Autrice di culto in America, l’opera di Dorothy Allison è ascritta alla tradizione lirica sudista a fianco di Carson McCullers, William Faulkner, Flannery O’Connor e ad alcune scrittrici del movimento femminista di terza ondata, tra cui Toni Morrison, Audre Lord e Grace Paley. La critica ha evidenziato l’innovazione straordinaria che l’autrice inserisce all’interno di questa tradizione: l’associazione unica tra la drammaticità della sua condizione e un senso dell’umorismo irriverente, grottesco e indispensabile per la sopravvivenza. “C’era solo un modo per vincere contro il dolore e l’odio. Mamma imparò a ridere prima che gli altri ridessero di lei”. Il linguaggio è diretto, sporco, come immondo è l’ambiente che circonda l’infanzia di Bone, dove la sporcizia è il simbolo del senso di colpa che perseguita la vittima di un abuso. I personaggi sono solidi e dai dialoghi traspare ogni dettaglio del loro carattere aspro e duro.
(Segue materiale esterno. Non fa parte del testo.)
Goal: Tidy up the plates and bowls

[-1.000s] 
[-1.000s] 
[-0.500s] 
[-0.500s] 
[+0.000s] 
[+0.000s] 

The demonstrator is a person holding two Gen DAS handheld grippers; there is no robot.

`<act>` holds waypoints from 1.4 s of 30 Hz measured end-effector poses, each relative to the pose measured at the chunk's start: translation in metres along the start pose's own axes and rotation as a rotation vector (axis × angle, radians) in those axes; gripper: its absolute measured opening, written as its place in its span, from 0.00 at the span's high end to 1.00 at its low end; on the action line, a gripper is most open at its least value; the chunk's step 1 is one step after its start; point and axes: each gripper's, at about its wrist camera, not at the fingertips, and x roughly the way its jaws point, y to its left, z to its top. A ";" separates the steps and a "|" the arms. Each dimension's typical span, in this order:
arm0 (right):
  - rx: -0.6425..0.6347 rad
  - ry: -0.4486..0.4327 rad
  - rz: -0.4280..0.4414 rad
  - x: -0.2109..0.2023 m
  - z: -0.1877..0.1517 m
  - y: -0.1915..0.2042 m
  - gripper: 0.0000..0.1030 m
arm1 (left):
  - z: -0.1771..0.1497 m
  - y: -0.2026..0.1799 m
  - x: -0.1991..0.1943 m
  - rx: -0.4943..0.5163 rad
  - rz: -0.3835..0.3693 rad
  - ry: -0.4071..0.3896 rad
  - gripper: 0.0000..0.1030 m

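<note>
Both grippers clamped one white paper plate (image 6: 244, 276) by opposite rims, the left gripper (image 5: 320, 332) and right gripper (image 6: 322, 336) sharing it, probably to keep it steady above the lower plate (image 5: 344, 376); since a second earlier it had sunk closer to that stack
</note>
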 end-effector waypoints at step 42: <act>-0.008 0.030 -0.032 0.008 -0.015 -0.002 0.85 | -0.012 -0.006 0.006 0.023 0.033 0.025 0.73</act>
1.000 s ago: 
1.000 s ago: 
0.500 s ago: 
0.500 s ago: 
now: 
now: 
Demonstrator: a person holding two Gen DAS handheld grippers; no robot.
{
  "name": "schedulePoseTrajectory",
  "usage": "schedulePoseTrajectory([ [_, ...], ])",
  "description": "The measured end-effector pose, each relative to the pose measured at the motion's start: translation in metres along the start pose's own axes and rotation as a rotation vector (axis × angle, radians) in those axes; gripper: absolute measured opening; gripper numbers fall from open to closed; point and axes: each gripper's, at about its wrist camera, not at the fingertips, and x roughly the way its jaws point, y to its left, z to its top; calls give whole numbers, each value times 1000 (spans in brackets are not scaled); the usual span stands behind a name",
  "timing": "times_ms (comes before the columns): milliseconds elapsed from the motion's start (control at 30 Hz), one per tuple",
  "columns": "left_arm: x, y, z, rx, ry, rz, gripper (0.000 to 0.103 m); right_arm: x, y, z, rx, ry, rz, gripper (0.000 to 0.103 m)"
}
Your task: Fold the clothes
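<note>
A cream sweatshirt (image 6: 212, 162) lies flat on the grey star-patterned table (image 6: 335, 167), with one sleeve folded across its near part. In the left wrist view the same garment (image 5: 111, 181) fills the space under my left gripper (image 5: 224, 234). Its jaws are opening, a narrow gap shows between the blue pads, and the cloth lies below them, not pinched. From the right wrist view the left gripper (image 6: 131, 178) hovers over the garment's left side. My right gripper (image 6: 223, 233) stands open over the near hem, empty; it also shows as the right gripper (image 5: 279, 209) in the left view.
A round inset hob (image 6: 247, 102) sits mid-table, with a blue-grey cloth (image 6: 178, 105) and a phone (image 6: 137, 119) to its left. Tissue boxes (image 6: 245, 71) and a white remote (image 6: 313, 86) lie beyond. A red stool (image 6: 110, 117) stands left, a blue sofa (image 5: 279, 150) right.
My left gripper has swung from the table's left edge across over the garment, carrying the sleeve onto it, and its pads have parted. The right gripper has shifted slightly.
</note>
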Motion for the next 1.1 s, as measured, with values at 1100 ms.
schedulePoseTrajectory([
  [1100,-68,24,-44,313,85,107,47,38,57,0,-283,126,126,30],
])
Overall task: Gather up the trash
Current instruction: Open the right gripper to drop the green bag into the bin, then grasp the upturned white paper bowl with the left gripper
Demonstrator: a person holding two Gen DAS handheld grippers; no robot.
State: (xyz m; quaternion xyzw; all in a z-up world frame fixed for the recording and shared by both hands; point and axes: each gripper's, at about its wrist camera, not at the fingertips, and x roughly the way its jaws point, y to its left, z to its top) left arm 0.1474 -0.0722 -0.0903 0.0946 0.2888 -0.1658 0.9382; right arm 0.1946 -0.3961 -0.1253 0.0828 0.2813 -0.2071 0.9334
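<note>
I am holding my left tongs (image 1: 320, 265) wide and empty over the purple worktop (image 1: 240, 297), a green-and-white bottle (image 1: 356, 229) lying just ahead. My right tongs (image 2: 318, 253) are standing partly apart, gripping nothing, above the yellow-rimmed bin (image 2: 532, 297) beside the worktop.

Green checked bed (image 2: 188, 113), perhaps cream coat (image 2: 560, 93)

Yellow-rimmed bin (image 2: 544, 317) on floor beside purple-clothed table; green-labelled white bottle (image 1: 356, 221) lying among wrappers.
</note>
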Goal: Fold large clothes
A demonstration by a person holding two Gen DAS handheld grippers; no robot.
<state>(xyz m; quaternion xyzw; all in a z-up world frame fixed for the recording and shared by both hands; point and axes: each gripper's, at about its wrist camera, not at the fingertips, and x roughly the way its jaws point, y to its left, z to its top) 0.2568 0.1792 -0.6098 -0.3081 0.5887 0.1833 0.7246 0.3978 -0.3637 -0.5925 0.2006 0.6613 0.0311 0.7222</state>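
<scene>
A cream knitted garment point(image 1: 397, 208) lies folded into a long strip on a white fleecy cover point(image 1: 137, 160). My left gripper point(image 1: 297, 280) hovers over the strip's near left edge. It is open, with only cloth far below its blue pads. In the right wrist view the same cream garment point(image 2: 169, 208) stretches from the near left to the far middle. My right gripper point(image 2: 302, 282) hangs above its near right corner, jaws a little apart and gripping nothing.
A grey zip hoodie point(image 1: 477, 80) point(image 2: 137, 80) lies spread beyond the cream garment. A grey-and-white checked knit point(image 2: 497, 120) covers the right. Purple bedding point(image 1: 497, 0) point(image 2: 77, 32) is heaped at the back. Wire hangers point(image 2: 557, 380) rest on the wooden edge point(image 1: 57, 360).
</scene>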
La voce finale raschia la superficie del testo, è vibrante, arrabbiata, sfacciatamente ironica: è la voce di una che ce l’ha fatta, che è riuscita ad uscire, che non ha accettato o internalizzato le norme sociali di un contesto degradante. L’atto stesso di raccontare è una forma di riappropriazione dell’identità e la definitiva accettazione dell’essere sopravvissuta all’orrore. Forse, amaramente, è proprio per questo che la lettura di questo romanzo venne vietata nelle scuole poco dopo la sua pubblicazione: non è infatti la brutalità della violenza descritta a renderlo un libro pericoloso, ma la possibile rivolta della vittima e la sua trionfante vittoria. “C’è infatti da aspettarsi molto di più dalla rivolta delle vittime che dalla caricatura dei loro carnefici”. (Roland Barthes).